Seelos Therapeutics 

Risk-Adjusted Performance

0 of 100

 
Weak
 
Strong
Very Weak
Over the last 90 days Seelos Therapeutics has generated negative risk-adjusted returns adding no value to investors with long positions. Despite uncertain performance in the last few months, the Stock's technical and fundamental indicators remain quite persistent which may send shares a bit higher in December 2024. The latest mess may also be a sign of long-standing up-swing for the company institutional investors.
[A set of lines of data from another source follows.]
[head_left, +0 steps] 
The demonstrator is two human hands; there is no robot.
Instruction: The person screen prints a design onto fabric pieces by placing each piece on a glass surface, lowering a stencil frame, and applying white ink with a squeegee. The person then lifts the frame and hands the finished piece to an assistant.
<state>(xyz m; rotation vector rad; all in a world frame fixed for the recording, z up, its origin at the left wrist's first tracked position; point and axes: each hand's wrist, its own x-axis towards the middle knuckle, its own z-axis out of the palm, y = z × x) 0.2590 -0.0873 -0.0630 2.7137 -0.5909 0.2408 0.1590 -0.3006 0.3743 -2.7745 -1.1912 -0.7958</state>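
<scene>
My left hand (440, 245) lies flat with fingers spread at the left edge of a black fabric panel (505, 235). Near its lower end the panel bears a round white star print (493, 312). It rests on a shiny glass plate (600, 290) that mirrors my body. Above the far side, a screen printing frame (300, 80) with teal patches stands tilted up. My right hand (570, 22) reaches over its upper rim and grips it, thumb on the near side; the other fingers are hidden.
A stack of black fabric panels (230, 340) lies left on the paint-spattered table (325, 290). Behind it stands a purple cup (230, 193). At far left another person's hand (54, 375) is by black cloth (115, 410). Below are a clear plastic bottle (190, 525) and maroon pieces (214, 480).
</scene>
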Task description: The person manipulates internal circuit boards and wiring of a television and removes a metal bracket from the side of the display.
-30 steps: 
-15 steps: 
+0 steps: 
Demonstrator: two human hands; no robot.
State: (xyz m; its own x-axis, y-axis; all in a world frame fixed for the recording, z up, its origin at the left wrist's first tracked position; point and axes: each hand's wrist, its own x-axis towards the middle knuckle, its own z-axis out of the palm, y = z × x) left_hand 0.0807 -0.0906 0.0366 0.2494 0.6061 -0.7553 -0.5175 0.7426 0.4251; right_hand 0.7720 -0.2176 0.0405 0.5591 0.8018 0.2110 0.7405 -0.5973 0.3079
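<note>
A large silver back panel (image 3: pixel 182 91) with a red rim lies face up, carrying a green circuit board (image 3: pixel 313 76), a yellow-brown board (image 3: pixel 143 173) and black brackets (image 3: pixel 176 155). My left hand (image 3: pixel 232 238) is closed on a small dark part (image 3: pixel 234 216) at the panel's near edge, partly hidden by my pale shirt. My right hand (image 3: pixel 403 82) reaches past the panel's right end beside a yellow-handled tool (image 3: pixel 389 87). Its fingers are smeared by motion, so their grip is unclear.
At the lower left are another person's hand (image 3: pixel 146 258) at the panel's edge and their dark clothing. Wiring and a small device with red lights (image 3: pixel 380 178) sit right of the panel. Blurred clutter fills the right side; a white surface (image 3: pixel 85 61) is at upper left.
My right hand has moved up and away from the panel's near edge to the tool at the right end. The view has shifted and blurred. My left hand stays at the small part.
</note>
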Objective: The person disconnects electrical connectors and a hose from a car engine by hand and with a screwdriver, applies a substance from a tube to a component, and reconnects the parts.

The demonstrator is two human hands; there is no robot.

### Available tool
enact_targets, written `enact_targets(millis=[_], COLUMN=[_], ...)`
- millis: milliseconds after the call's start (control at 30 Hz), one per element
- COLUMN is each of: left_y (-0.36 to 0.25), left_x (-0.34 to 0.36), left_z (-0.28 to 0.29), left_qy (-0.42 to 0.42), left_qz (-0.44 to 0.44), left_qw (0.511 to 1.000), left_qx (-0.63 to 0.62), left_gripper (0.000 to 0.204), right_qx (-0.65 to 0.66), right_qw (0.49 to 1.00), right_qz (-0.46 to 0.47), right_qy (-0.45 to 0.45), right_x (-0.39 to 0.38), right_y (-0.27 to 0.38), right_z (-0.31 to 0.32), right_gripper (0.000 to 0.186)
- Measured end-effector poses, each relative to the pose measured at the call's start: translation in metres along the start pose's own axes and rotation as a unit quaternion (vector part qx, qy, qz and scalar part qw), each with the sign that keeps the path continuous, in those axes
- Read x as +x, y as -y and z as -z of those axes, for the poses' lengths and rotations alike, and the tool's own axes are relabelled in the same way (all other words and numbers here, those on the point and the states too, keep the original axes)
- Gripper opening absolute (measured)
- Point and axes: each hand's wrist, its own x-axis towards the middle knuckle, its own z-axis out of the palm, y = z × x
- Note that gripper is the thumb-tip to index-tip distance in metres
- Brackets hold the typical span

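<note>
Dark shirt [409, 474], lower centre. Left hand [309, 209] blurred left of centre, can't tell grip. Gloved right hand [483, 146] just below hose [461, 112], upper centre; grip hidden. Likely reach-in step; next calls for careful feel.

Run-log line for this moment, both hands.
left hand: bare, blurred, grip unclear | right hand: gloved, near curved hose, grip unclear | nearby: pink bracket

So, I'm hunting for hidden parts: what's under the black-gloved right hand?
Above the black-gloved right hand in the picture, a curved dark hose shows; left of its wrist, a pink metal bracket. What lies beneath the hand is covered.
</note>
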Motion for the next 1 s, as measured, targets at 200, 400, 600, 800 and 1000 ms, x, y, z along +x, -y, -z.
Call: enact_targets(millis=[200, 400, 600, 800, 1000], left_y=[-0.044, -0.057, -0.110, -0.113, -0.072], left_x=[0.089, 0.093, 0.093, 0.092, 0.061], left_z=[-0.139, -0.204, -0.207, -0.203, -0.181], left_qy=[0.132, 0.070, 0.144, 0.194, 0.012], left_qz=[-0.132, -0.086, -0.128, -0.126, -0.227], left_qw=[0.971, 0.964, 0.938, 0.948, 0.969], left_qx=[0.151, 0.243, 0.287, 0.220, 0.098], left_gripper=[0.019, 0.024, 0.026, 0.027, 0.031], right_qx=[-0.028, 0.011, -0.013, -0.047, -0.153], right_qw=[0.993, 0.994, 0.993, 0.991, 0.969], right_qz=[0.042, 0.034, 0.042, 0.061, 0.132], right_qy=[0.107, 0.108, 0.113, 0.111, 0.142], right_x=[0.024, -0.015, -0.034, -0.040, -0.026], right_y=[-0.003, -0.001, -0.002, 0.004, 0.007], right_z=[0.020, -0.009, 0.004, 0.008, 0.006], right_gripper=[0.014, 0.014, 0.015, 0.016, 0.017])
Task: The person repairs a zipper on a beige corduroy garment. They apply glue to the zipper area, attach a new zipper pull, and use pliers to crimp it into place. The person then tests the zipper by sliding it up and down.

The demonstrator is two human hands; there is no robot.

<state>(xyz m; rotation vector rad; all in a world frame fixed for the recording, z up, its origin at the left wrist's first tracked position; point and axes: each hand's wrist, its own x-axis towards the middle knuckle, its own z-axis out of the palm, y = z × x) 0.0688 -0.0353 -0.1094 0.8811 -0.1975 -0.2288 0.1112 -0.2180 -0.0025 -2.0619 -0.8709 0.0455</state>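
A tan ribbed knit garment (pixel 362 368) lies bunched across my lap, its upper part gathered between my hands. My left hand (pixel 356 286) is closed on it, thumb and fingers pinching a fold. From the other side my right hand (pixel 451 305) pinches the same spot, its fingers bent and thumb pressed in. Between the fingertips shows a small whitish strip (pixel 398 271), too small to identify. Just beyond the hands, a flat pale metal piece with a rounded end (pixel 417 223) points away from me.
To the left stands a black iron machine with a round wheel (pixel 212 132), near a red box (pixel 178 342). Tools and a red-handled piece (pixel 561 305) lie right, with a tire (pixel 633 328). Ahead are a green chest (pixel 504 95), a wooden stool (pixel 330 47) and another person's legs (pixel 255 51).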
Eliem Therapeutics and Seelos Therapeutics Volatility Contrast

   Predicted Return Density   
       Returns  

Pair Trading with Eliem Therapeutics and Seelos Therapeutics

The main advantage of trading using opposite Eliem Therapeutics and Seelos Therapeutics positions is that it hedges away some unsystematic risk. Because of two separate transactions, even if Eliem Therapeutics position performs unexpectedly, Seelos Therapeutics can make up some of the losses. Pair trading also minimizes risk from directional movements in the market. For example, if an entire industry or sector drops because of unexpected headlines, the short position in Seelos Therapeutics will offset losses from the drop in Seelos Therapeutics' long position.
The idea behind Eliem Therapeutics and Seelos Therapeutics pairs trading is to make the combined position market-neutral, meaning the overall market's direction will not affect its win or loss (or potential downside or upside). This can be achieved by designing a pairs trade with two highly correlated stocks or equities that operate in a similar space or sector, making it possible to obtain profits through simple and relatively low-risk investment.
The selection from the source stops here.